■ What you will do
Say how many lines in the following entries include "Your", and add nothing else.

■ Task material

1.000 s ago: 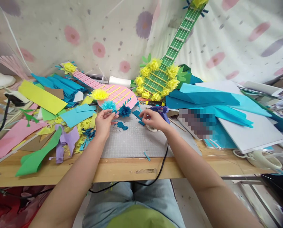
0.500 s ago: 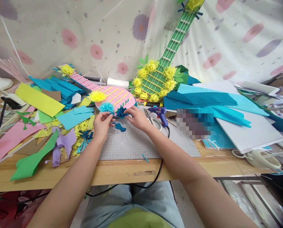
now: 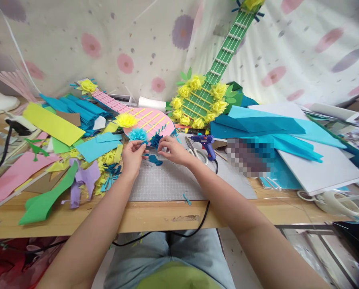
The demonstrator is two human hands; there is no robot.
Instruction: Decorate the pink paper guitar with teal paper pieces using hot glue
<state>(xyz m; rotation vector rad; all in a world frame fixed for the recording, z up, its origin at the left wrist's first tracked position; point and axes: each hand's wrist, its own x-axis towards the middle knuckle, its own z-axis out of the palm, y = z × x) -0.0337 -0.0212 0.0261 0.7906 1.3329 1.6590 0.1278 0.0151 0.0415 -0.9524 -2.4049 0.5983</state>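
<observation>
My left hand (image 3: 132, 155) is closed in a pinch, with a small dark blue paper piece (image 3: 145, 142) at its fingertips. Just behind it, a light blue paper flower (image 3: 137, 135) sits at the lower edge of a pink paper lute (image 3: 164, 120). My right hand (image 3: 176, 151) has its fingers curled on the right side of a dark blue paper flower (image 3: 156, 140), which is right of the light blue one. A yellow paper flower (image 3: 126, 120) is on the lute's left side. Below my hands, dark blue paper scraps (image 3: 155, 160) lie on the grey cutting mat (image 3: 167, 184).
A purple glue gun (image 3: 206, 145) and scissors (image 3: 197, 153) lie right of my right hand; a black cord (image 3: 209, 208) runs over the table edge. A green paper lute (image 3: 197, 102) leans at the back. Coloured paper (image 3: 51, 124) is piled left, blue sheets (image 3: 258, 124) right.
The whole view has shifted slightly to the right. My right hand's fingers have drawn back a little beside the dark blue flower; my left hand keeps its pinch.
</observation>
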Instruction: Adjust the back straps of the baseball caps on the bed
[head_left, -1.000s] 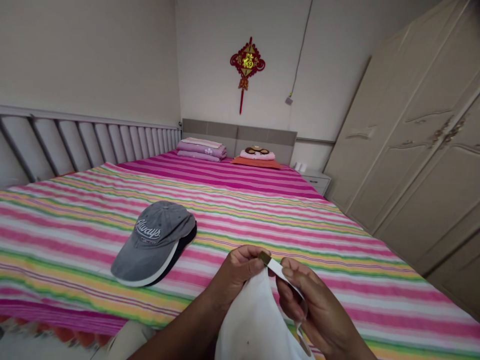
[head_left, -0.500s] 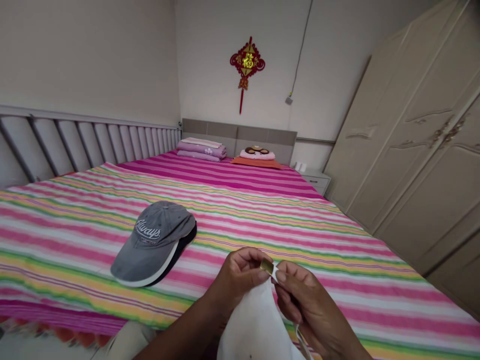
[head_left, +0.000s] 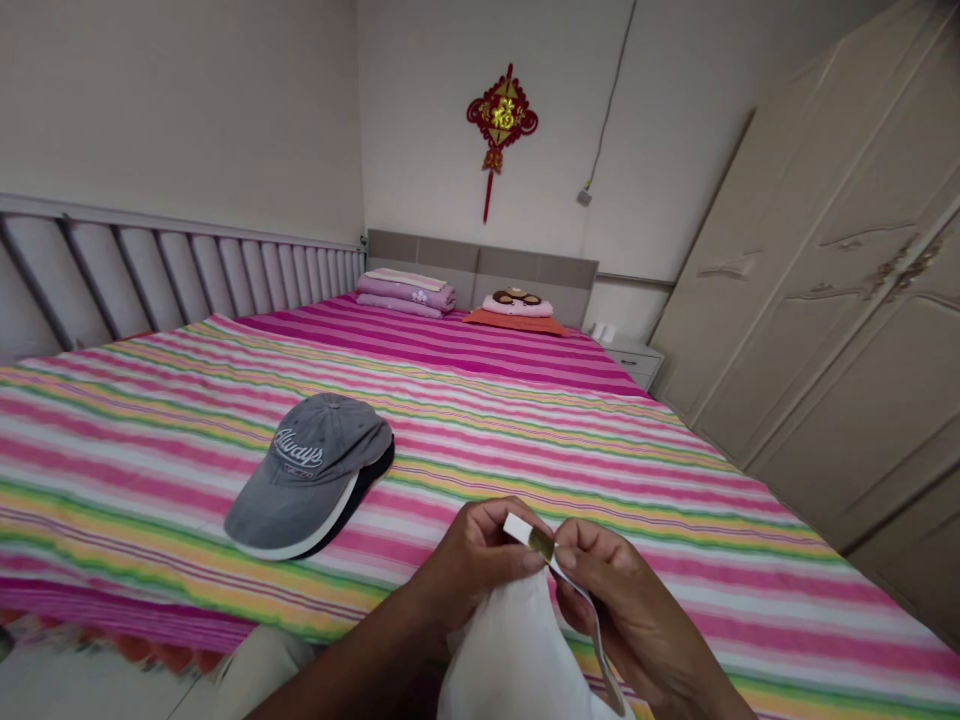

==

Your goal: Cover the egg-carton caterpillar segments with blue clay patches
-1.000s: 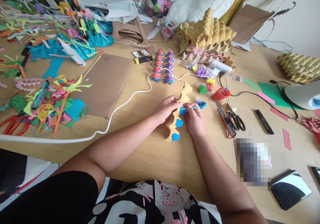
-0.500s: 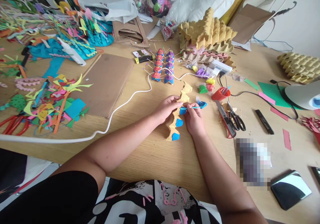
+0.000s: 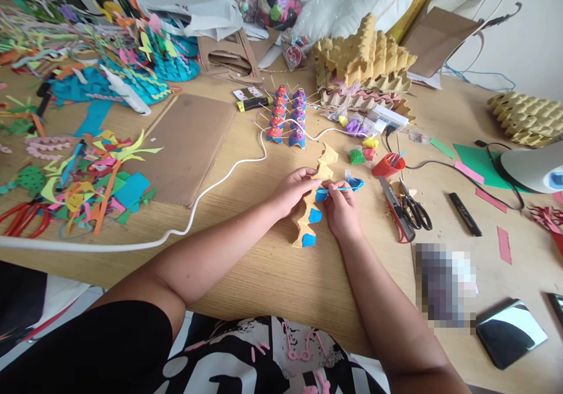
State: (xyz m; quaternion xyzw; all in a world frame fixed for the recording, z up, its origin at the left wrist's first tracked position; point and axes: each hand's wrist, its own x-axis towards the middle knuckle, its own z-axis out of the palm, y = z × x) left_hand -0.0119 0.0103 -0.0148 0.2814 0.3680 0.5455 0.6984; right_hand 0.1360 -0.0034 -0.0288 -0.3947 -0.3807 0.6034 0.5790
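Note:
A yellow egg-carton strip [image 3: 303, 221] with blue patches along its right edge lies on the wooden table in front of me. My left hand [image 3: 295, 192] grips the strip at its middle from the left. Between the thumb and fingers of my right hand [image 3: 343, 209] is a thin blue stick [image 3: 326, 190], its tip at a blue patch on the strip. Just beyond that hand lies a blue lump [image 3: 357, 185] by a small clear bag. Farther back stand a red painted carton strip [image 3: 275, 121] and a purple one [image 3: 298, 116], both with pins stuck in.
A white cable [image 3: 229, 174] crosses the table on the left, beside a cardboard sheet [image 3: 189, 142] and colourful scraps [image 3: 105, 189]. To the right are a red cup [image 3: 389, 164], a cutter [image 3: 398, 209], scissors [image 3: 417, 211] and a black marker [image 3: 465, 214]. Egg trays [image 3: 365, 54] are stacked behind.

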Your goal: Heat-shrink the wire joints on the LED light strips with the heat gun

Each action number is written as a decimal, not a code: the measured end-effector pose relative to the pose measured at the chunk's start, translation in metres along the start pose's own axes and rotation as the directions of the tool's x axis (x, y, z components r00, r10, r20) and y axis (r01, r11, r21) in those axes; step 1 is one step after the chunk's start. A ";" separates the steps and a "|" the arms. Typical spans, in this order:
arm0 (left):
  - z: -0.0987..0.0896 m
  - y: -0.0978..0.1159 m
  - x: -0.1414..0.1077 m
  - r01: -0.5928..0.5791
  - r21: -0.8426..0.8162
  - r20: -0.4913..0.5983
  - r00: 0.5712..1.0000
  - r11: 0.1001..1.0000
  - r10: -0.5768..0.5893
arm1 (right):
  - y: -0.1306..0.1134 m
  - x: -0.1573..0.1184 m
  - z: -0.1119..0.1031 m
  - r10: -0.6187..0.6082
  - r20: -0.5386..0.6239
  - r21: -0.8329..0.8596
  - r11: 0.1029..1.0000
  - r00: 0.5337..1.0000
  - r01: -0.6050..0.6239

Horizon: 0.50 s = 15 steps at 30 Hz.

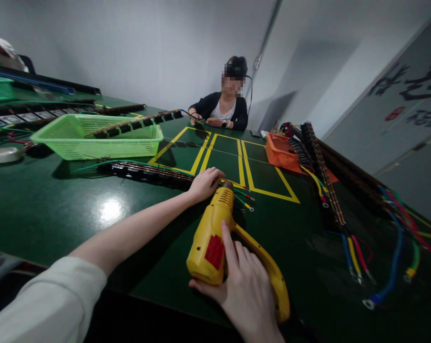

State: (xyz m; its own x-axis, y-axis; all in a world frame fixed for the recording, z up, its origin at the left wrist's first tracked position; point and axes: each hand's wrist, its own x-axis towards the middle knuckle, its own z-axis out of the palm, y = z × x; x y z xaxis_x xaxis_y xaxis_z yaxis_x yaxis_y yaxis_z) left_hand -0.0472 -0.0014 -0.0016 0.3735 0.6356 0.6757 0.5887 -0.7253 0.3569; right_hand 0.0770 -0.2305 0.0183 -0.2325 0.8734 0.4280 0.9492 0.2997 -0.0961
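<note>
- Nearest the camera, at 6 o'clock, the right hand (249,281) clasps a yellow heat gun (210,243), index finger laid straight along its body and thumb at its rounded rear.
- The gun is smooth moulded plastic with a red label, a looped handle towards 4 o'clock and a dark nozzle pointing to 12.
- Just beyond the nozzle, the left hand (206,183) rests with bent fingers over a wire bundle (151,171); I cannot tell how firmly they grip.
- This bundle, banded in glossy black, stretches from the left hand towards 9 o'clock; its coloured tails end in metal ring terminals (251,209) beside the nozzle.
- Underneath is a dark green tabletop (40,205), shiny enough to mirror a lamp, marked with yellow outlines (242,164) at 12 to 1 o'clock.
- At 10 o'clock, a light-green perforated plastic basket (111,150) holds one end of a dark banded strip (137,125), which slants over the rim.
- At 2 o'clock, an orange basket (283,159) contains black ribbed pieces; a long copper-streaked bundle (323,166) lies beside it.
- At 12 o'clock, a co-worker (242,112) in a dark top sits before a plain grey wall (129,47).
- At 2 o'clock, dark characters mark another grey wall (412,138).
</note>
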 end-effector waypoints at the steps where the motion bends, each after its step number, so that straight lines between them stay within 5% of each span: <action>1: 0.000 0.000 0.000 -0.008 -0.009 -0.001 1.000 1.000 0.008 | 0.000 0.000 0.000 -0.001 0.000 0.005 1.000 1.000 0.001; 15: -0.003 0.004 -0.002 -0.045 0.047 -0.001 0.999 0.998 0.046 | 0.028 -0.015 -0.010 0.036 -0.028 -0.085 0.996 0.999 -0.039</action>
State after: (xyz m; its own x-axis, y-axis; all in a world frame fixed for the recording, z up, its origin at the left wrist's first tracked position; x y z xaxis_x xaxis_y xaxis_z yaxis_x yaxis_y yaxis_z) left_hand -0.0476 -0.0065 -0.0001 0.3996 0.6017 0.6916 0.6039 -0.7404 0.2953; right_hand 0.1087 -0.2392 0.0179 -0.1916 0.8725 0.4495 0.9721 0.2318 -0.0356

■ Solution to the exercise
2